#### [PROBLEM DESCRIPTION]
Beginning with the first line of the data below, extract each line up to and including the one containing "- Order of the". Copy them exactly and add nothing.

----

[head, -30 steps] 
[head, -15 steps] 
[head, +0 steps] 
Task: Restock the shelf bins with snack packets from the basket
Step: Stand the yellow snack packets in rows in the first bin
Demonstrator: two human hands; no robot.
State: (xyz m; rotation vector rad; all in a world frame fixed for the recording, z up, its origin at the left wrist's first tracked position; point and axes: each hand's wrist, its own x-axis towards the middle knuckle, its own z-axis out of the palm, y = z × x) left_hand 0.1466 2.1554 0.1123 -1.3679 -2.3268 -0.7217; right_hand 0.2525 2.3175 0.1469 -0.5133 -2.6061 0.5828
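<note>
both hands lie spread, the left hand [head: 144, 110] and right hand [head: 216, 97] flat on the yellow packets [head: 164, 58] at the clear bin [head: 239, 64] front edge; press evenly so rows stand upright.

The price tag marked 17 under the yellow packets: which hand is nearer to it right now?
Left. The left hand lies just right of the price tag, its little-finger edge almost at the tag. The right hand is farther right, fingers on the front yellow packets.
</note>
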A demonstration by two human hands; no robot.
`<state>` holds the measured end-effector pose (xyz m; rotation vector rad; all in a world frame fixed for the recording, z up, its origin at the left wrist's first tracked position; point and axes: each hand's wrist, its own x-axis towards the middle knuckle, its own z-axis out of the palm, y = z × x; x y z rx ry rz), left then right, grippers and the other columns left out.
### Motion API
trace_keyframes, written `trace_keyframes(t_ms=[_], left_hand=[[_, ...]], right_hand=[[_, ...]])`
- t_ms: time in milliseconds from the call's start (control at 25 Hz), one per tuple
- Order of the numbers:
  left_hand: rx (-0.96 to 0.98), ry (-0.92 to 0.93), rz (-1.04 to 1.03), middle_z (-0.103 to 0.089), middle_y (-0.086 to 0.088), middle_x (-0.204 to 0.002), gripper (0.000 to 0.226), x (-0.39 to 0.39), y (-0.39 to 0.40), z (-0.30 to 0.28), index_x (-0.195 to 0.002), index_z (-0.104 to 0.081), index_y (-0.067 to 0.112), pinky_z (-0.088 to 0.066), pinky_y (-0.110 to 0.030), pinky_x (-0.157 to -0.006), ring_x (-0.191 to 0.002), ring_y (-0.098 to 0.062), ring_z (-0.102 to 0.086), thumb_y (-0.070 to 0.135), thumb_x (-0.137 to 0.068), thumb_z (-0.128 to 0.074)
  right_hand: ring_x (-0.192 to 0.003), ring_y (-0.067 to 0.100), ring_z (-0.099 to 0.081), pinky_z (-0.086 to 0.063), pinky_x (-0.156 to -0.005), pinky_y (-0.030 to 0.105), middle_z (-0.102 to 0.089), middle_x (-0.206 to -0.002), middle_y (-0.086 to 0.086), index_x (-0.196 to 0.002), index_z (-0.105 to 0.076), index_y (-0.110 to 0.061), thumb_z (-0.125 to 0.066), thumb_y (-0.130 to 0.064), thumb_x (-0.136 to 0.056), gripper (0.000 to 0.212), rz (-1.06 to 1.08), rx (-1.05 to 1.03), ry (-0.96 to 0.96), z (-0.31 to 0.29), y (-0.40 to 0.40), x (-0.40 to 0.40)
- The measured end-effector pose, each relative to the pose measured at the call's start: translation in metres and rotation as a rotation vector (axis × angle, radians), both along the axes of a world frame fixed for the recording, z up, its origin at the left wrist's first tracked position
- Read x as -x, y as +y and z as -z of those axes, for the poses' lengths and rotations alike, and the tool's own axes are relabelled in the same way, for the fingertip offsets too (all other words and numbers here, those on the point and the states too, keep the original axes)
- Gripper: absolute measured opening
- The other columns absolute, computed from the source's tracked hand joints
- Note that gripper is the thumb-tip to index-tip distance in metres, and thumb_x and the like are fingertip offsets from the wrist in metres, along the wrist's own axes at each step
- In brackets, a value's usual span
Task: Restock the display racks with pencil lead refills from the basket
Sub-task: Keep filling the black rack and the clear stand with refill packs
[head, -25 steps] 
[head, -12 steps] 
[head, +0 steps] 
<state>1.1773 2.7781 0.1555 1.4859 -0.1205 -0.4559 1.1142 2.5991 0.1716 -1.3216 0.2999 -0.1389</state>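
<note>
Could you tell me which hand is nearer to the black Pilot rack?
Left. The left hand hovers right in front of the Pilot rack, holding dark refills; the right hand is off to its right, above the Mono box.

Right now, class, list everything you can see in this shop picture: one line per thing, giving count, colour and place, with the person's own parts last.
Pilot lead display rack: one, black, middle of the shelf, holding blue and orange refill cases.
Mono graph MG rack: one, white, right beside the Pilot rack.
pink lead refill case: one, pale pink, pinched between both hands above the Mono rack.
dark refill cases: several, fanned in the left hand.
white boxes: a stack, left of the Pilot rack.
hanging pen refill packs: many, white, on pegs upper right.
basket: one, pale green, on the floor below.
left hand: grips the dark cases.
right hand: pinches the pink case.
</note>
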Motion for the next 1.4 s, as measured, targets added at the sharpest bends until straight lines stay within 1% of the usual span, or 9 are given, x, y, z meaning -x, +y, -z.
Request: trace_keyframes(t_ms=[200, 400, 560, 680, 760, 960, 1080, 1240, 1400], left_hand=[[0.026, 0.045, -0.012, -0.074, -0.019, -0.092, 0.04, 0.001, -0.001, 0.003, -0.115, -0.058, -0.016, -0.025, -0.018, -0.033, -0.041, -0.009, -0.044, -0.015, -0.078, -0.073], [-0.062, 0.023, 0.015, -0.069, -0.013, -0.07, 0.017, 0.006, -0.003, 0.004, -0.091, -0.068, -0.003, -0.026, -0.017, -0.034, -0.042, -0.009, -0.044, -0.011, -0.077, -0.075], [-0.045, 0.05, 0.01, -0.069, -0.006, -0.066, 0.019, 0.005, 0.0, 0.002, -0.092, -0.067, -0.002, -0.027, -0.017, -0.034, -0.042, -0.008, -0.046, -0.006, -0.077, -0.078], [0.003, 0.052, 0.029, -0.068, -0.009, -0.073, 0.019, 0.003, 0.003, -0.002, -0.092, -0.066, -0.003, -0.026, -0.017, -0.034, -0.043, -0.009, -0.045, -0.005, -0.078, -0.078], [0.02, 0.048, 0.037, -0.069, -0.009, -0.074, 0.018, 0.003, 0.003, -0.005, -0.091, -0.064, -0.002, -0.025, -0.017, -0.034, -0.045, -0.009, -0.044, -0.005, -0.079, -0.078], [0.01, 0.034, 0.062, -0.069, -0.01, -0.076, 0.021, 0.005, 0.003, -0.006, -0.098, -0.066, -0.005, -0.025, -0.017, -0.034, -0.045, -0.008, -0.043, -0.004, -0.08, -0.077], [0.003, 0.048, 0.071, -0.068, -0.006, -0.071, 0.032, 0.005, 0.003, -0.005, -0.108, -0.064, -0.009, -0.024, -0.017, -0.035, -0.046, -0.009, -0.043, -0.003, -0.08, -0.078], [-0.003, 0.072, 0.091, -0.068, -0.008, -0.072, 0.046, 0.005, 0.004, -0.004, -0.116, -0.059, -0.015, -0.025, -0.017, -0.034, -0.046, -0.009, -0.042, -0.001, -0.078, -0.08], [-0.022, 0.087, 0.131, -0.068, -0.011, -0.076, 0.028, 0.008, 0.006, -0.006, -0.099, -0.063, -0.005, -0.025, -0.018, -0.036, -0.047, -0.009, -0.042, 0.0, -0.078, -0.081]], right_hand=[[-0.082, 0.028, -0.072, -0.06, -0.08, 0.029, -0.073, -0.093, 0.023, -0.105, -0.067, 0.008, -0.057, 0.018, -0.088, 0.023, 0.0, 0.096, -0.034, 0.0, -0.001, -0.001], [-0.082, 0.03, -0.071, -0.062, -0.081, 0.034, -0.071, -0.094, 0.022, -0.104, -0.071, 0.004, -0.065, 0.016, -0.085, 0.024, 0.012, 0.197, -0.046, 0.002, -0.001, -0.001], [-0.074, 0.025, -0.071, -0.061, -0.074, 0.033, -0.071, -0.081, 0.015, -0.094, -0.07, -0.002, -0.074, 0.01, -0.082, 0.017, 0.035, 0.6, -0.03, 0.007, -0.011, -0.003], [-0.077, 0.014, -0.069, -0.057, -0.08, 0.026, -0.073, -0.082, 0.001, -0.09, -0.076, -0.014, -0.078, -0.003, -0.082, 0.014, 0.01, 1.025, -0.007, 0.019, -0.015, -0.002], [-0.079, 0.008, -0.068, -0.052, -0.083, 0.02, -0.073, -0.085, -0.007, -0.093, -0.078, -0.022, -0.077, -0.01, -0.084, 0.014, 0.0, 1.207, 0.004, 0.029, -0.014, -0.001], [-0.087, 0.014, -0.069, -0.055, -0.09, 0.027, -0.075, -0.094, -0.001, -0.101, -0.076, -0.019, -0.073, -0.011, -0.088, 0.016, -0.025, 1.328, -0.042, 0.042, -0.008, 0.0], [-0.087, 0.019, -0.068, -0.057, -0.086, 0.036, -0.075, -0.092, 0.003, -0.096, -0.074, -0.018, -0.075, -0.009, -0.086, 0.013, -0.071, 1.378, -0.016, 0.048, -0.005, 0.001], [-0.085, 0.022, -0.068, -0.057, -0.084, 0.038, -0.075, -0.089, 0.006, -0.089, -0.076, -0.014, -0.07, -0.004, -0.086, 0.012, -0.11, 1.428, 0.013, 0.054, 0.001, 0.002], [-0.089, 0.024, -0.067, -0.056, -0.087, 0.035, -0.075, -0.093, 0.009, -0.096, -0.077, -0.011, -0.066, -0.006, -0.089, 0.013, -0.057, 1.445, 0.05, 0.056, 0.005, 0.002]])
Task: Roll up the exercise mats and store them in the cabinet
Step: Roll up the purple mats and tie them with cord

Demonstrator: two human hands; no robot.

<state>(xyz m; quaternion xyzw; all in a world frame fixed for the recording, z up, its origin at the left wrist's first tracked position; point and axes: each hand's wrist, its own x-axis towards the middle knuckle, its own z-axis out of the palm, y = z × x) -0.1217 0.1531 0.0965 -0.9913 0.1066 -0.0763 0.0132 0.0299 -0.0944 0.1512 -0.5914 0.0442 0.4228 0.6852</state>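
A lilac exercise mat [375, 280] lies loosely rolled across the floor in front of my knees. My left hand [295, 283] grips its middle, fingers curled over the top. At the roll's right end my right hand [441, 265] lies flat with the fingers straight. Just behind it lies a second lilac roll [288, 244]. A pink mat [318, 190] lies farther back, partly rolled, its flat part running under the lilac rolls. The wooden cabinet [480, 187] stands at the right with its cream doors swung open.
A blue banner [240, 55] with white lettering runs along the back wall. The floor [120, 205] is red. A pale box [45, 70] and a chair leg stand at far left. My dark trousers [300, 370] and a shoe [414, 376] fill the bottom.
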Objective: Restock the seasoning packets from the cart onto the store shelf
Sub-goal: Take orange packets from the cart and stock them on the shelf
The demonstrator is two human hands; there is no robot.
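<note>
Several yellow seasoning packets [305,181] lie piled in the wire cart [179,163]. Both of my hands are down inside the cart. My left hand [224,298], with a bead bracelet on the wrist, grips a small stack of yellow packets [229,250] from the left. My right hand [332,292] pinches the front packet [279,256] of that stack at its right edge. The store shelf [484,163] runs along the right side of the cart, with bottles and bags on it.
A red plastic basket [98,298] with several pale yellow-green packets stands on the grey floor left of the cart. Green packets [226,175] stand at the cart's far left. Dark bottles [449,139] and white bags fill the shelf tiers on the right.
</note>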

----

#### [OUTPUT]
[head, -30 steps] 
[head, -15 steps] 
[head, +0 steps] 
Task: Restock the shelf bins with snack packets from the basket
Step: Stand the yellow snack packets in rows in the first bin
Demonstrator: two human hands; no robot.
State: (xyz m; rotation vector rad; all in a world frame fixed for the recording, z up, its origin at the left wrist's first tracked position; point and axes: each hand's wrist, its own x-axis towards the middle knuckle, its own z-axis out of the palm, y = z × x) left_hand 0.1466 2.1554 0.1123 -1.3679 -2.3268 -0.7217; right_hand 0.2525 2.3175 0.1469 -0.5133 -2.6061 0.5828
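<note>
both hands lie spread, the left hand [head: 144, 110] and right hand [head: 216, 97] flat on the yellow packets [head: 164, 58] at the clear bin [head: 239, 64] front edge; press evenly so rows stand upright.

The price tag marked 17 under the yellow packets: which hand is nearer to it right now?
Left. The left hand lies just right of the price tag, its little-finger edge almost at the tag. The right hand is farther right, fingers on the front yellow packets.
</note>
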A demonstration by two human hands; no robot.
`<state>` holds the measured end-effector pose (xyz m; rotation vector rad; all in a world frame fixed for the recording, z up, its origin at the left wrist's first tracked position; point and axes: each hand's wrist, its own x-axis towards the middle knuckle, its own z-axis out of the palm, y = z × x; x y z rx ry rz), left then right, grippers and the other columns left out.
### Motion API
trace_keyframes, written `trace_keyframes(t_ms=[_], left_hand=[[_, ...]], right_hand=[[_, ...]])`
- t_ms: time in milliseconds from the call's start (control at 25 Hz), one per tuple
- Order of the numbers:

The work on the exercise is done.